NeuralMemory stores experiences as interconnected neurons and recalls them through spreading activation, mimicking how the human brain works. Instead of searching a database, memories surface through associative recall — activating related concepts until the relevant memory emerges.
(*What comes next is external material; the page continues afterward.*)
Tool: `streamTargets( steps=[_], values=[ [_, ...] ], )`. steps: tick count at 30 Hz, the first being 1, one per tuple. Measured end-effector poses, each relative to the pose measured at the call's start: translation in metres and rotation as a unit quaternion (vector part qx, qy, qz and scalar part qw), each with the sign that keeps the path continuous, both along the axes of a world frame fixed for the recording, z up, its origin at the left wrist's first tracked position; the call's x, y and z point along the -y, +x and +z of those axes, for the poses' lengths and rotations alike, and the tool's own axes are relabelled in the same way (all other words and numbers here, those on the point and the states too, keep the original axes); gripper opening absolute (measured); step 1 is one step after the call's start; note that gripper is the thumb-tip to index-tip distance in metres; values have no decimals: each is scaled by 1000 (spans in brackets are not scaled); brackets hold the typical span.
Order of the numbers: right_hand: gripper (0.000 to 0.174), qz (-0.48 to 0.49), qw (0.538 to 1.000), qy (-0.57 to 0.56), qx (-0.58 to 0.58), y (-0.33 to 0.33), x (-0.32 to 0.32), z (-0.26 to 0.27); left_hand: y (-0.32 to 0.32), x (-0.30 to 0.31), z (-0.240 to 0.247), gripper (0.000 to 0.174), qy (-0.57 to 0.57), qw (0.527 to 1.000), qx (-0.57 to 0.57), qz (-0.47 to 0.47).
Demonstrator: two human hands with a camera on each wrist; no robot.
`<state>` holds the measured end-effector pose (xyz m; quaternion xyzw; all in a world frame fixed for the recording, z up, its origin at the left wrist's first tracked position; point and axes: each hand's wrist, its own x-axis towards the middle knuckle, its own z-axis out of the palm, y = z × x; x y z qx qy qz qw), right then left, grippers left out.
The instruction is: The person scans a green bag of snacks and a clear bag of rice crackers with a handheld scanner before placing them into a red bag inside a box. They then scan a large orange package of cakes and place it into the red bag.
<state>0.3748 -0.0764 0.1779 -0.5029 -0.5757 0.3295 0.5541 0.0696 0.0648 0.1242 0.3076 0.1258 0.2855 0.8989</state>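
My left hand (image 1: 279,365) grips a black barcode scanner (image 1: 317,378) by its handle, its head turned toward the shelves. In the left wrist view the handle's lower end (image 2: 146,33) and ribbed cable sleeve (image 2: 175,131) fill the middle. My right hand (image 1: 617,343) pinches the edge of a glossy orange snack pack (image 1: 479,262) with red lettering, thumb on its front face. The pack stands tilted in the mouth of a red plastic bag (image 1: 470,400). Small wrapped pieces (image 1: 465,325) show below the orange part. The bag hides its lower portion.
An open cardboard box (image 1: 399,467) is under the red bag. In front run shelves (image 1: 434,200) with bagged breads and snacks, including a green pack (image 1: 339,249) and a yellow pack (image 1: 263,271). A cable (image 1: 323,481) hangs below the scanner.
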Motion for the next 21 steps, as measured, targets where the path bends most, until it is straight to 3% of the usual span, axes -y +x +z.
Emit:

**39 MCP tools** · **14 memory types** · **24 synapse types** · **Schema v22** · **3500+ tests** · **Cognitive reasoning layer**

## Why Not RAG / Vector Search?

| Aspect | RAG / Vector Search | NeuralMemory |
|--------|---------------------|--------------|
| **Model** | Search engine | Human brain |
| **LLM/Embedding** | Required (embedding API calls) | **Optional** — core recall is pure algorithmic graph traversal |
| **Query** | "Find similar text" | "Recall through association" |
| **Structure** | Flat chunks + embeddings | Neural graph + synapses |
| **Relationships** | None (just similarity) | Explicit: `CAUSED_BY`, `LEADS_TO`, `RESOLVED_BY`, etc. |
| **Temporal** | Timestamp filter | Time as first-class neurons |
| **Multi-hop** | Multiple queries needed | Natural graph traversal |
| **Lifecycle** | Static | Decay, reinforcement, consolidation |
| **API Cost** | ~$0.02/1K queries | **$0.00** — fully offline (optional embeddings available) |

**Example: "Why did Tuesday's outage happen?"**

- **RAG**: Returns "JWT caused outage" (missing *why* we used JWT)
- **NeuralMemory**: Traces `outage ← CAUSED_BY ← JWT ← SUGGESTED_BY ← Alice` → full causal chain

---

## Installation

```bash
pip install neural-memory
```

With optional features:
```bash
pip install neural-memory[server]       # FastAPI server + dashboard
pip install neural-memory[extract]      # PDF/DOCX/PPTX/HTML/XLSX extraction
pip install neural-memory[nlp-vi]       # Vietnamese NLP
pip install neural-memory[embeddings]   # Local embedding (cross-language recall)
pip install neural-memory[all]          # All features
```

### Optional: Embedding for Cross-Language Recall

Core recall works without embeddings. Enable embeddings to recall memories across languages (e.g., search in Vietnamese, find English memories):

```toml
# ~/.neuralmemory/config.toml
[embedding]
enabled = true
provider = "auto"    # Auto-detects: Ollama → sentence-transformers → Gemini → OpenAI
```

Or pick a specific provider: **sentence_transformer** (free/local), **ollama** (local via Ollama API), **gemini** (Google free tier), **openai** (paid). See the [Embedding Setup Guide](docs/guides/embedding-setup.md) for details.

## Quick Setup

### Claude Code (Plugin — Recommended)

```bash
/plugin marketplace add nhadaututtheky/neural-memory
/plugin install neural-memory@neural-memory-marketplace
```

That's it. MCP server, skills, commands, and agent are all configured automatically via `uvx`.

### OpenClaw (Plugin)

```bash
pip install neural-memory
npm install -g neuralmemory
```

Then set the memory slot in `~/.openclaw/openclaw.json`:

```json
{ "plugins": { "slots": { "memory": "neuralmemory" } } }
```

Restart the gateway. See the [full setup guide](docs/guides/openclaw-plugin.md).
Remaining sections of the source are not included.